● **About this exercise**: When you reach the line containing "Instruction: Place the", include it and stop; until then, return each line of the material exactly, starting with the first.

· · ·

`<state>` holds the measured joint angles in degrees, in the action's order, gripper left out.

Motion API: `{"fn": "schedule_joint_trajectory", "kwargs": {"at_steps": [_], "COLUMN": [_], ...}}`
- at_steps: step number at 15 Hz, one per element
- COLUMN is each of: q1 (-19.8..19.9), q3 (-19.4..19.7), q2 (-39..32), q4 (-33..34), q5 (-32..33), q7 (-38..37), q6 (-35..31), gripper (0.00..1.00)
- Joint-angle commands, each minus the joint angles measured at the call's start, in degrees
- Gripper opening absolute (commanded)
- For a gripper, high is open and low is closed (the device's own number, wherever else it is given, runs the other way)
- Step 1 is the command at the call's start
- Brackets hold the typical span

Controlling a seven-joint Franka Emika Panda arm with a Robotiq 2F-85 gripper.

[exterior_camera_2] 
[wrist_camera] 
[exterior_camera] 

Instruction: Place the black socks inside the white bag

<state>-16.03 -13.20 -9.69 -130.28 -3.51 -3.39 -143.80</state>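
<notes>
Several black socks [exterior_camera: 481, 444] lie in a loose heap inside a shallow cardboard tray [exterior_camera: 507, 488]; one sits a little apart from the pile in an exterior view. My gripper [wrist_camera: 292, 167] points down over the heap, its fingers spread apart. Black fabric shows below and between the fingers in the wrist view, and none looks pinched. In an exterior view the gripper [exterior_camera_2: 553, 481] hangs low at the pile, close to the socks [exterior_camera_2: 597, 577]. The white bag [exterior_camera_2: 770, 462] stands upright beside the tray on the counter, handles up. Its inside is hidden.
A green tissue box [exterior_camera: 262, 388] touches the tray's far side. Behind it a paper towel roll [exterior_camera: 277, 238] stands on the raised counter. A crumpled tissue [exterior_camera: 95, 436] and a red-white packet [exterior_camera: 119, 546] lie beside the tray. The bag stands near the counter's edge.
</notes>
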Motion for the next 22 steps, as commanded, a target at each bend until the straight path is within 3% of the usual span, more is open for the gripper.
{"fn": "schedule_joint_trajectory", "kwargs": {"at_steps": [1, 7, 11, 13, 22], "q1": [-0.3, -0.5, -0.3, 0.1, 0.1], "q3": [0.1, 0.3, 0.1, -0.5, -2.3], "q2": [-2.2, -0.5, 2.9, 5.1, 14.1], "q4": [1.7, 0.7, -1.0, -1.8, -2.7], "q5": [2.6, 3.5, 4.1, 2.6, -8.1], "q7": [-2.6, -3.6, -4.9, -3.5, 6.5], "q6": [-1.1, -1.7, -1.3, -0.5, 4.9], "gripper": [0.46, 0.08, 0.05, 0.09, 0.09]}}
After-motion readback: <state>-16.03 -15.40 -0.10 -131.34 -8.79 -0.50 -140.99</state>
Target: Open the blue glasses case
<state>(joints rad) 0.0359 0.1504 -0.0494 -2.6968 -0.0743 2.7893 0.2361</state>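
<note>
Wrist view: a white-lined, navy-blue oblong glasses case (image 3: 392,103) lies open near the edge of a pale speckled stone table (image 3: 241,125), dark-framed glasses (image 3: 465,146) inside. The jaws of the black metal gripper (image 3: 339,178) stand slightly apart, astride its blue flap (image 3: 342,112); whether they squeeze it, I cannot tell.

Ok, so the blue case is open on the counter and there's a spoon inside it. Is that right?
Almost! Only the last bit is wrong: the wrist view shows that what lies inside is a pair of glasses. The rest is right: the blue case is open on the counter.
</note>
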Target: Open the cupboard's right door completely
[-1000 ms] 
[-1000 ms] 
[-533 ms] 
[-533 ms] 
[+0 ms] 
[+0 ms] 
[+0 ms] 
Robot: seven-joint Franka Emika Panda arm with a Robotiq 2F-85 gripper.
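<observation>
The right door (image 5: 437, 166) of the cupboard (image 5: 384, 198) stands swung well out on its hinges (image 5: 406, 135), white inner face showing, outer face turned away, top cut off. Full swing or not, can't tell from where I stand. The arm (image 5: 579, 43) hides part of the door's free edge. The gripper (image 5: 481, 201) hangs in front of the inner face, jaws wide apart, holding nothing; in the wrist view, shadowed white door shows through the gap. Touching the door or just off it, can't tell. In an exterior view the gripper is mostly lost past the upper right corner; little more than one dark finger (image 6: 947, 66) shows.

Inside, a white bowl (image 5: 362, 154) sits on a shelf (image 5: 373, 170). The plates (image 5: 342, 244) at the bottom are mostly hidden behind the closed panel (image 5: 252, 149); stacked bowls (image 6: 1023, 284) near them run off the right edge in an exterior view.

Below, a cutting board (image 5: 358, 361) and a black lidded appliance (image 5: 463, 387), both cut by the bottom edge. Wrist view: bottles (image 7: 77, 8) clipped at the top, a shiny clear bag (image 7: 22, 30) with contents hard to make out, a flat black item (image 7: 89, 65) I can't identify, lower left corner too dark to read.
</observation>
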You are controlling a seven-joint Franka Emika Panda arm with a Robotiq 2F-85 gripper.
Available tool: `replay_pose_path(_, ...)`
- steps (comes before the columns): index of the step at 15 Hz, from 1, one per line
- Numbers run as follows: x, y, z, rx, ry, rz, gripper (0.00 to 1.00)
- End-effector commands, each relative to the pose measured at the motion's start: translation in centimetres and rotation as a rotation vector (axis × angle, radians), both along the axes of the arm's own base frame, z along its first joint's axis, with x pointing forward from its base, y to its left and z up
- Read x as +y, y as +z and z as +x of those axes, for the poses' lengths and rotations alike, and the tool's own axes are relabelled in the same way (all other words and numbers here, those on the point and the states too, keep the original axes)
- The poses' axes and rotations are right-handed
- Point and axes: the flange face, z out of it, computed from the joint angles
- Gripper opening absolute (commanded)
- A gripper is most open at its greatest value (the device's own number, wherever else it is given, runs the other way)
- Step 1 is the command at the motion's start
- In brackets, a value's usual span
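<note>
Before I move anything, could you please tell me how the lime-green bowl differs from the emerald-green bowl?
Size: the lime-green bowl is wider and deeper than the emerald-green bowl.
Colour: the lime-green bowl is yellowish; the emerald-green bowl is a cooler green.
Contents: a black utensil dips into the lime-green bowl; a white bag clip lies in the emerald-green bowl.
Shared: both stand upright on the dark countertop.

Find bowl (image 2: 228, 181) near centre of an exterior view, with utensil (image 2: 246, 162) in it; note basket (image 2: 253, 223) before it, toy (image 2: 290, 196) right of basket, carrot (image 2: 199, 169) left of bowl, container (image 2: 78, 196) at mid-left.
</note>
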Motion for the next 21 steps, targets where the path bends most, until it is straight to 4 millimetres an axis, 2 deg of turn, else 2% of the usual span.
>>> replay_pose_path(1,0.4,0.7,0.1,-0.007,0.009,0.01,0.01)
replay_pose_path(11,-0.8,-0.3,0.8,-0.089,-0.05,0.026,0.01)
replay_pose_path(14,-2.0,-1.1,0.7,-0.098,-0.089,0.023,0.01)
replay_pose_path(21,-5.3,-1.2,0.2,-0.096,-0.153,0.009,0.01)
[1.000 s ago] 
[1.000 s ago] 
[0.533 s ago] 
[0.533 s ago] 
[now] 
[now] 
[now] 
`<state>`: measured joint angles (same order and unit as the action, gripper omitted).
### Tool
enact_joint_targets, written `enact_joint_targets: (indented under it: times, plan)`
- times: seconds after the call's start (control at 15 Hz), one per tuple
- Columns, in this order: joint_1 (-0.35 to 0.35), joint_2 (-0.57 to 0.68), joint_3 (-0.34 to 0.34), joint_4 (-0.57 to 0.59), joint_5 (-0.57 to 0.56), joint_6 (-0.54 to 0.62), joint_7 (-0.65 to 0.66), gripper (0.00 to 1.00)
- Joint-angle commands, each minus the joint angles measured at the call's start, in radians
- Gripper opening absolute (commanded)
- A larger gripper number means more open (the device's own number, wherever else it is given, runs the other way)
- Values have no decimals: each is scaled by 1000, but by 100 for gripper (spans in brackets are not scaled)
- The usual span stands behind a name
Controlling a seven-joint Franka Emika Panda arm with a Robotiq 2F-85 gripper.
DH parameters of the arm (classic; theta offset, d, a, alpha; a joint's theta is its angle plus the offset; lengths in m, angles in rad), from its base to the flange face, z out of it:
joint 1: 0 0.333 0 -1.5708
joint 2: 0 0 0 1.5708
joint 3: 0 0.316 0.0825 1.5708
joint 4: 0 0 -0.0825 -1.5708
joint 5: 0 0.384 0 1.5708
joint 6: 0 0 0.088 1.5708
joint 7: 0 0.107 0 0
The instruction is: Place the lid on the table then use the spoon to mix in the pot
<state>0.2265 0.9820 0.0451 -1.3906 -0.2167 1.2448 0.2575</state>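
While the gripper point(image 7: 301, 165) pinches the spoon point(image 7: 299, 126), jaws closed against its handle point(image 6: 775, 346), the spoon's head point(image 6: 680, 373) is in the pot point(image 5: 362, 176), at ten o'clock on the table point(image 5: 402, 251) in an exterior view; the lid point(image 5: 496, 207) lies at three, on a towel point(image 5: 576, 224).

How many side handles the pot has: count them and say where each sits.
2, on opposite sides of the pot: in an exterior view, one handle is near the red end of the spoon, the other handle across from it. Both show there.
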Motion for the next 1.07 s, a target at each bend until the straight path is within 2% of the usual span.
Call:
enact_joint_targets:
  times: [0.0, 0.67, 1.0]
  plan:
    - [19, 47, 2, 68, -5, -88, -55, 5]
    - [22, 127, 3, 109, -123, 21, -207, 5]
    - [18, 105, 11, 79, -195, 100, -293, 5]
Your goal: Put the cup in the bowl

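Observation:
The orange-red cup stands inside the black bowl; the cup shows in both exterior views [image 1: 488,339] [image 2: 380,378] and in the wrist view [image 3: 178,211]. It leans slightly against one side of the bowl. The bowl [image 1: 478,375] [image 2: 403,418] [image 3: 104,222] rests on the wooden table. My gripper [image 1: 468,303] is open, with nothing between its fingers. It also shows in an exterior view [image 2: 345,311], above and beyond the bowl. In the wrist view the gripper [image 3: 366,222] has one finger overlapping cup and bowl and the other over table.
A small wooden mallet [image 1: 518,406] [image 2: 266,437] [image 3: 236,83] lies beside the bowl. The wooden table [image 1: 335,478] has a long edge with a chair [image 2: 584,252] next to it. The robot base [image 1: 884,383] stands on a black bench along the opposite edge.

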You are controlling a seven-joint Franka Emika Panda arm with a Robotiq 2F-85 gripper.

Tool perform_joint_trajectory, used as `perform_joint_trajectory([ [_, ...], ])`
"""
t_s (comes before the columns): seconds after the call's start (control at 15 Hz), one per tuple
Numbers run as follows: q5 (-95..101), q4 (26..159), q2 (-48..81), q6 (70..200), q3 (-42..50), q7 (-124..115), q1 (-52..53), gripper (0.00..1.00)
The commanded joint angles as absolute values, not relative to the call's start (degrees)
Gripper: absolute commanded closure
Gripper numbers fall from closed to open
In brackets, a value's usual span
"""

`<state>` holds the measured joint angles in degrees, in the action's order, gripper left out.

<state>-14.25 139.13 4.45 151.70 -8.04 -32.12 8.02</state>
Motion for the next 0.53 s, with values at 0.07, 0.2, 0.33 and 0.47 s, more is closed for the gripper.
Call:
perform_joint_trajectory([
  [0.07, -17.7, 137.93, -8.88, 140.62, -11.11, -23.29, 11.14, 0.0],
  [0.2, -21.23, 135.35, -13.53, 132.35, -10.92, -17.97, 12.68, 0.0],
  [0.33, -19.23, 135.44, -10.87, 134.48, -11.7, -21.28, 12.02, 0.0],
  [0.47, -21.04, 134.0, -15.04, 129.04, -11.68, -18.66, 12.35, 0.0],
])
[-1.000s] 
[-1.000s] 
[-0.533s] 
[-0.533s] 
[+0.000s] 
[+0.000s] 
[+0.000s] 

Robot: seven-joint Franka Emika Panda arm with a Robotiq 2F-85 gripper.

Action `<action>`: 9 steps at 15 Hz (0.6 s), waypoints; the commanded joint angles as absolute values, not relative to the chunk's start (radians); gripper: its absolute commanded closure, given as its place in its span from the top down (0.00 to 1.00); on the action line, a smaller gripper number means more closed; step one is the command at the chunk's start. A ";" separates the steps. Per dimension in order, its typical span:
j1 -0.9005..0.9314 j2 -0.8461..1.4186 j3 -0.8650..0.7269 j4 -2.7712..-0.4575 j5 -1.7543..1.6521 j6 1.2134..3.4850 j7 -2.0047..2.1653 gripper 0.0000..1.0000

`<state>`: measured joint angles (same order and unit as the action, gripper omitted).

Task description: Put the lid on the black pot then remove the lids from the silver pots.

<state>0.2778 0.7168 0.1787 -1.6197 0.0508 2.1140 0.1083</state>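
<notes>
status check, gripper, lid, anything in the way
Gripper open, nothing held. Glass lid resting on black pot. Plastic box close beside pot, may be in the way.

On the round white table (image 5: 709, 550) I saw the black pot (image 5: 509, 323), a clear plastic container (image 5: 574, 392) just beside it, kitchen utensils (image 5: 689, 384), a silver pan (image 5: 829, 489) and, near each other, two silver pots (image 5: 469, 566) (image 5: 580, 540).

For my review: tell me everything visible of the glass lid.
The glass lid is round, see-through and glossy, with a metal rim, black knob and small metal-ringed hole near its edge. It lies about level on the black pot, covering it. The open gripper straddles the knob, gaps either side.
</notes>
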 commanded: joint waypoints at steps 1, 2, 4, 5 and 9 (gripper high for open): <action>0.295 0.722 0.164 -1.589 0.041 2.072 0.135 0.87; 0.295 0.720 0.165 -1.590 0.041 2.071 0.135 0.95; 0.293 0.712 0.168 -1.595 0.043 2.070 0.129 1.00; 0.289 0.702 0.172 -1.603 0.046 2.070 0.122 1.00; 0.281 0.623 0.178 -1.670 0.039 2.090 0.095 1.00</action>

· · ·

● **Result for this task**:
`<state>` holds the measured joint angles in degrees, in the action's order, gripper left out.

Motion API: `{"fn": "schedule_joint_trajectory", "kwargs": {"at_steps": [_], "COLUMN": [_], ...}}`
- at_steps: step number at 15 Hz, one per element
- COLUMN is each of: q1 (-19.8..19.9), q3 (-19.4..19.7), q2 (-39..32), q4 (-33..34), q5 (-32..33), q7 (-38..37), q6 (-35..31), gripper (0.00..1.00)
- Joint-angle commands, each minus the joint angles measured at the call's start, in degrees
- Gripper opening absolute (commanded)
- For a gripper, high is open and low is closed (the device's own number, wherever else it is given, runs the other way)
- Step 1 is the command at the call's start
- Brackets hold the typical span

Controlling a seven-joint Franka Emika Panda arm with a Robotiq 2F-85 gripper.

[exterior_camera_2] 
[wrist_camera] 
[exterior_camera] 

Instruction: Place the black socks inside the white bag

No more is needed for this exercise.